Julian Schnabel

(Orig­i­nally published in Boston Maga­zine, 1996)

It’s harder to paint than to direct a movie,” says painter/director Julian Schn­abel, whose first film, Basquiat, mythol­o­gizes the life of fellow artist Jean-Michel Basquiat. Schn­abel, who was played by Gary Oldman in the movie, is now preparing for an exhi­bi­tion of his own paint­ings, due to open in Bologna this month. The cata­logue for that show is being written by Rene Ricard, the poetic art critic who “discov­ered” Basquiat and who is also a char­acter in the movie (“Every­body wants to get on the Van Gogh boat…”). We had a brief, intense conver­sa­tion about painting and making movies, and the over­lap­ping, inter­twining bound­aries between life and art.

Rebecca Nemser: Your paint­ings are char­ac­ter­ized by grand gestures, grand scale, and also found objects, like the broken plates you’re famous for affixing to enor­mous canvasses. How did you trans­late those qual­i­ties into film?

Julian Schn­abel: After shooting for 32 days, and shifting with the ebb and flow of making a movie, I created it like a found object. I made the situ­a­tion so I could specif­i­cally give myself the time to fiddle with it until I found it was perfect.

R: And working with actors?

JS: It’s a wonderful luxury to work with actors. They hit these really idio­syn­cratic notes. They are like some unname­able color.

R: My favorite scene in the movie is when Basquiat is painting, alone, in the base­ment.

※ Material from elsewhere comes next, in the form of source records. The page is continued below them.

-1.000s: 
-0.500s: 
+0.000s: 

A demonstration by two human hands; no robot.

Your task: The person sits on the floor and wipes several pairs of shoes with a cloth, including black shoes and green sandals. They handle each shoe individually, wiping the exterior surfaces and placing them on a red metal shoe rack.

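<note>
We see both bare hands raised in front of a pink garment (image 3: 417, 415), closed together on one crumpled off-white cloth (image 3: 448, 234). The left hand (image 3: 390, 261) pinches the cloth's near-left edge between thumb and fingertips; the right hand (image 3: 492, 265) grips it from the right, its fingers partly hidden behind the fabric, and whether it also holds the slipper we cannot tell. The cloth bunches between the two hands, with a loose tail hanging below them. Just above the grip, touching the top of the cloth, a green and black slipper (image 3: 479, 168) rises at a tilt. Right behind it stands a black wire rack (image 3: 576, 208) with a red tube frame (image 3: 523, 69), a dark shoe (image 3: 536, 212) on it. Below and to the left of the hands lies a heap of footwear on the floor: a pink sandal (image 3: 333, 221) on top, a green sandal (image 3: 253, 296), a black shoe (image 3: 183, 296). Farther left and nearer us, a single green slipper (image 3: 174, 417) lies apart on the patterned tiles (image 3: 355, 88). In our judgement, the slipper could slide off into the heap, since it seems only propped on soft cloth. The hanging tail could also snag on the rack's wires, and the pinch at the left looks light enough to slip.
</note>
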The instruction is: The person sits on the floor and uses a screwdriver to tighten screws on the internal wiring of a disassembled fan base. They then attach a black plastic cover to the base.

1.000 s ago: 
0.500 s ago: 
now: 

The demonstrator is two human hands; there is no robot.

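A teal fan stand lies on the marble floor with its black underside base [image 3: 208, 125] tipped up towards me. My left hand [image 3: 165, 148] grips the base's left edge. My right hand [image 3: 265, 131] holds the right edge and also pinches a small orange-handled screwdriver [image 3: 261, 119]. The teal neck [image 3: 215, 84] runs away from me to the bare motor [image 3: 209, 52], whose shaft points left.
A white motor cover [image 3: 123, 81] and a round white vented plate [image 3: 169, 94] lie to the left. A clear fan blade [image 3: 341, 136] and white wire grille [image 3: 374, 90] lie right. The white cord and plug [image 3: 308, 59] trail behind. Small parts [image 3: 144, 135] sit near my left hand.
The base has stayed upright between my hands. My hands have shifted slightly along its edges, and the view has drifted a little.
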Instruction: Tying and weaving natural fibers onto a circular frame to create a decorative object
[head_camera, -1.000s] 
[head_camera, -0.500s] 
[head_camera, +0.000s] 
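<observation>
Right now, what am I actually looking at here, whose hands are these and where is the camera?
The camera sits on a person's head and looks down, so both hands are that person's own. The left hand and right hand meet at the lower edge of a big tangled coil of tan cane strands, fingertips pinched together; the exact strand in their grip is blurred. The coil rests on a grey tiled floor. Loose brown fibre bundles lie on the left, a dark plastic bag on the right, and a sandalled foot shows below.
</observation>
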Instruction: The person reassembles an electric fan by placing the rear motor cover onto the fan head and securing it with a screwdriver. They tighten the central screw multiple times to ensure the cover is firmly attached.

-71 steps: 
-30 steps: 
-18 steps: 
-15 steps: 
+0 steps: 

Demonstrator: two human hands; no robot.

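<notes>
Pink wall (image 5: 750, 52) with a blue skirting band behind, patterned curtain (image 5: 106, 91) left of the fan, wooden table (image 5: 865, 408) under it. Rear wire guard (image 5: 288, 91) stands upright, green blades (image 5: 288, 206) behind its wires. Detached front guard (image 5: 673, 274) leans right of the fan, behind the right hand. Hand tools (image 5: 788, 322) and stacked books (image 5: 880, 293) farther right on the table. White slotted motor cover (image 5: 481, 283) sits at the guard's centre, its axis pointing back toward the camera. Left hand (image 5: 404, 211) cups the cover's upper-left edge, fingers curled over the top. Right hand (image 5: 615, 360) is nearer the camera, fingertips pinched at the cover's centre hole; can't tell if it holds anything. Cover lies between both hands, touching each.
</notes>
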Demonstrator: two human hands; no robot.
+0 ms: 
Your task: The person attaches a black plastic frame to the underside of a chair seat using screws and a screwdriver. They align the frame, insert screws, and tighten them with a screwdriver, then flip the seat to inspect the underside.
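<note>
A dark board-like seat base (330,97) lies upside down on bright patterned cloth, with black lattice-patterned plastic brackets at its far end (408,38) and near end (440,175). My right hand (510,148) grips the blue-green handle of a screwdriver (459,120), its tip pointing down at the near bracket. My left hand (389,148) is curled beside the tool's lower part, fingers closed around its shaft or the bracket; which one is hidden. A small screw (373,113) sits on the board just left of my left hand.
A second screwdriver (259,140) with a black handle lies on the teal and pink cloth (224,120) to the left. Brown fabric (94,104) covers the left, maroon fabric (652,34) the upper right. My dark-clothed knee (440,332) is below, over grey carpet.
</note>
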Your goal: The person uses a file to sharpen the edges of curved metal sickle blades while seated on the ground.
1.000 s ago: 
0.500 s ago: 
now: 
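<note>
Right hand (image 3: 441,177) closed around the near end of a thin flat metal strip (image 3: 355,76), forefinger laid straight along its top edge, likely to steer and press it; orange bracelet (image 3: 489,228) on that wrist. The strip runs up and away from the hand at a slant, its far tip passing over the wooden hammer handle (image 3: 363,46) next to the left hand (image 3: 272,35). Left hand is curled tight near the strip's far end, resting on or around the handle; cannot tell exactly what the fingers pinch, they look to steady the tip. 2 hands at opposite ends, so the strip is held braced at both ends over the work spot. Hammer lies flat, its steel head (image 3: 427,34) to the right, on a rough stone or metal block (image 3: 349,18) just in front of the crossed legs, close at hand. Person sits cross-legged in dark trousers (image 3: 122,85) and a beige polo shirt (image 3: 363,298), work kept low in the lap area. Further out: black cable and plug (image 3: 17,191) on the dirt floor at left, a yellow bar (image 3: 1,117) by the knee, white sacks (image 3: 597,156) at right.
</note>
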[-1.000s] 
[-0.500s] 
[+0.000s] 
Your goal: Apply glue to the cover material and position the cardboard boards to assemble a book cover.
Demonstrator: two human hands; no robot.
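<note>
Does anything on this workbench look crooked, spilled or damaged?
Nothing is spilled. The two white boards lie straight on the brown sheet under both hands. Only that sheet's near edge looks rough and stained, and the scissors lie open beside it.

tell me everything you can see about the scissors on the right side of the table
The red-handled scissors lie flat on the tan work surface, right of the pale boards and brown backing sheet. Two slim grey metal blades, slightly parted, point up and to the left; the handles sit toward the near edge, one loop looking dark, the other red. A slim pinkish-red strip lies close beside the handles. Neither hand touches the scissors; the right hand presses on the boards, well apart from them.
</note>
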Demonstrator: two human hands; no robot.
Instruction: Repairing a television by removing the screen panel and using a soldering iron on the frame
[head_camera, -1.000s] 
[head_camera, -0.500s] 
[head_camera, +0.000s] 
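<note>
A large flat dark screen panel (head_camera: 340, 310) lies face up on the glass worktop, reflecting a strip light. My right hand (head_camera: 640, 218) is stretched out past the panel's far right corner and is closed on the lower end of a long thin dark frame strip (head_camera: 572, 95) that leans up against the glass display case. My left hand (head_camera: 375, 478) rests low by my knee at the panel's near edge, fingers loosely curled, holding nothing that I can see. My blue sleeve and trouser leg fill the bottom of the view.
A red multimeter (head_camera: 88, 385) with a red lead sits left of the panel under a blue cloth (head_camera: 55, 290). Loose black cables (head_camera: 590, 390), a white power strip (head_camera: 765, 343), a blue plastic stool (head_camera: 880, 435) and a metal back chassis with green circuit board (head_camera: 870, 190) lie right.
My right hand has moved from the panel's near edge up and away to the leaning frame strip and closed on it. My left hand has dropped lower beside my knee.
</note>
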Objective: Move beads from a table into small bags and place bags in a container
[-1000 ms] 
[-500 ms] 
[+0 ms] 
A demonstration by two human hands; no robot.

JS: That’s my favorite, too. Success is when you’re making the work of art. The moment of perfect sonorous bliss. It’s his space. Then the friends come down, and the dealer, and the collec­tors, and the girl­friend, and after a while there’s no more room down there, and he has to leave. No one is to blame, but they’re blindly pushing him into the next world.

R: Is that a metaphor for why Basquait died — the whole fame thing? Is that what drove him to his early death, from a heroin over­dose, at twenty-seven?

JS: He didn’t have a place to get out of the rain. He felt like people were using him. He got para­noid and susp­si­cious, and a lot of that’s the drugs. Some­body doesn’t always get to grow up. Most of the artists I know — they stay chil­dren. They’re big babies. They play in the sandbox. He didn’t grow up. He died. He was very much a child.

R: How did you survive?

JS: I was lucky. I was married. I had two kids. I had a place to retreat, there was some kind of cushion. That was some­thing Jean-Michel didn’t have. It’s very hard to take some­body along on that trip.

R: How auto­bi­o­graph­ical is Basquiat?

JS: It’s like 400 Blows. It’s about Truf­faut, but it isn’t Truf­faut’s biog­raphy. It’s about watching a kid in peril, and what formed him.

R: The music –

JS: Sound has a way of coloring every­thing. And some of those songs — he was with me at an opening of mine in Switzer­land, and I took off his earphones, and he was listening to Kind of Blue, Flamingo Sketches. He had such a sophis­ti­cated and eclectic taste.

The scene when he’s painting — the Charlie Parker and Max Roach riff is from his record collec­tion. It’s very heady at that moment. And the time when he’s stoned, the tire scene, that music was some­thing I heard in a taxi cab, and a Persian taxi driver was playing that tape. And the hibiscus plant was in front of a flower shop. It’s very much like painting, in a sense. When you’re painting, you do some­thing and respond to it. I behave the same way no matter what I do.